Ideas on Overseeing the Care in a Nursing Home When You Can’t Enter the Building

Advocating for our clients in nursing homes during this pandemic has been uniquely difficult, but we continue to utilize whatever tools are at our disposal to help the family members oversee the delivery of care to their loved ones. Many rights are guaranteed, and right now much creativity is needed to protect those rights. Care plan conferences with the treatment team (nursing, dietary, recreation, physical therapy, medical) can be set up in which the family member/ health care representative/ POA (and the attorney, if desired) are on a conference call.
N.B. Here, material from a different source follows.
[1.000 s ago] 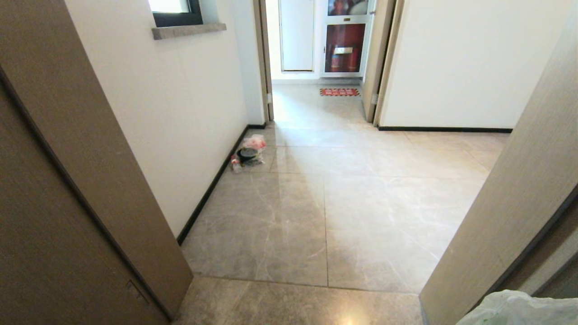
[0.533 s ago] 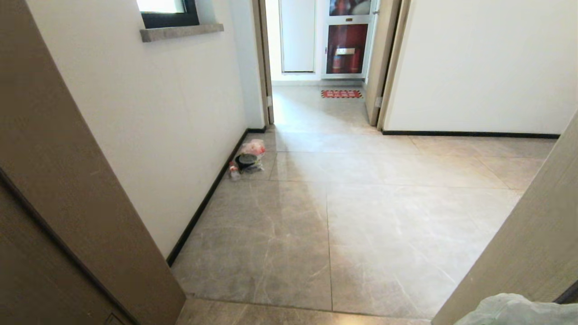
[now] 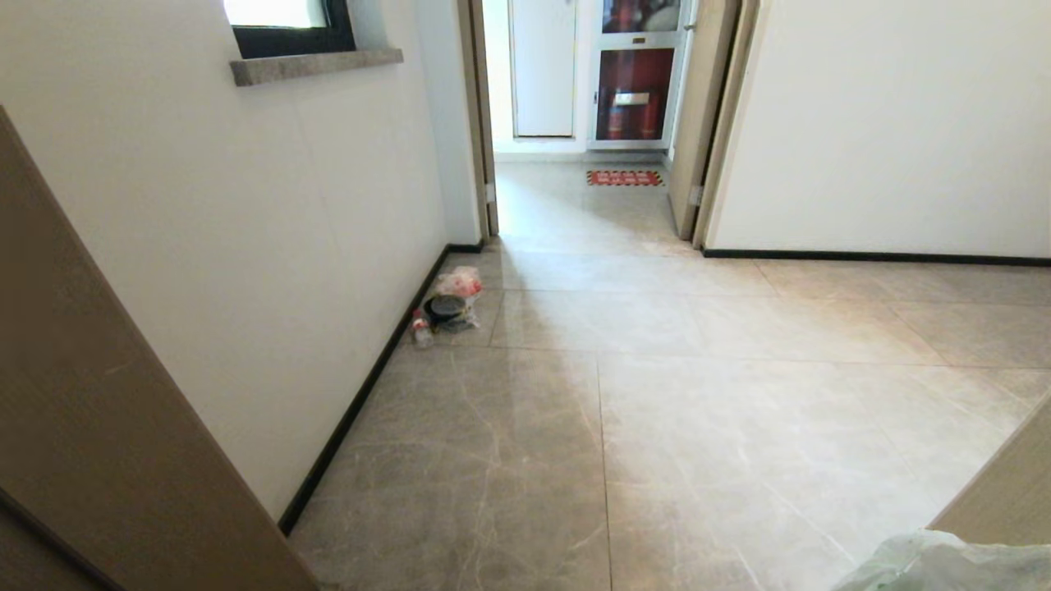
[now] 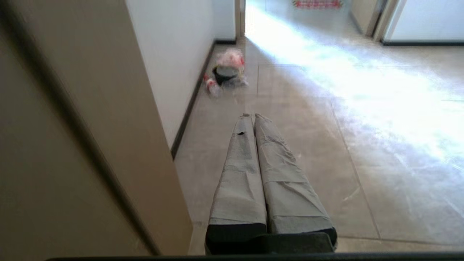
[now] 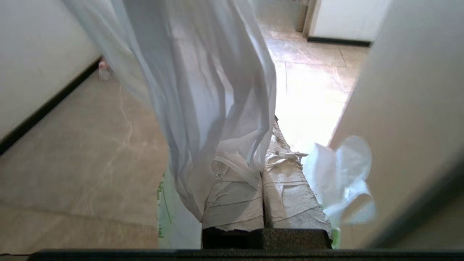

Dietary staff can communicate with family about menu selections at the start of the week, using scans or faxes + emails.  It is important to monitor diet because the lack of communal eating and snacking may be causing significant weight loss in residents.

Arrangements can be made for the resident to be brought down to the Lobby so that the concerned health care proxy/involved family member can actually see them through the glass windows or doors. Arrangements can be made for nursing staff to call the family at scheduled times with a report from the shift.  As the weather warms, facilities should be scheduling outdoor visits with family on a regular basis.

Access to the medical record can be arranged, and state law requires the facility to provide access to records to the resident and their authorized requester. Ordinarily, a patient’s advocate/family member who has HIPAA authorization can review the chart during their visit to the nursing facility, in order to stay up to date with the care that’s being delivered, how the resident is functioning, whether there were any incidents and what medications the person is taking. Right now, no third parties are allowed on the premises of the skilled nursing facilities. Since the facility is obligated to keep the families informed about the condition of the resident, creativity and cooperation are needed. Have a discussion with the administrator about a reasonably convenient way that the facility can send this information out – perhaps once a week via fax or scan.

Updates on the COVID-19 situation as it affects seniors and those who care for them can be found here and here.  Many towns have put special programs in place to provide support for frail and housebound community members who are suffering due to the pandemic. The local Aging & Disability Resource Centers can also be useful as an access point for information and services, even though service delivery is not swift during these times.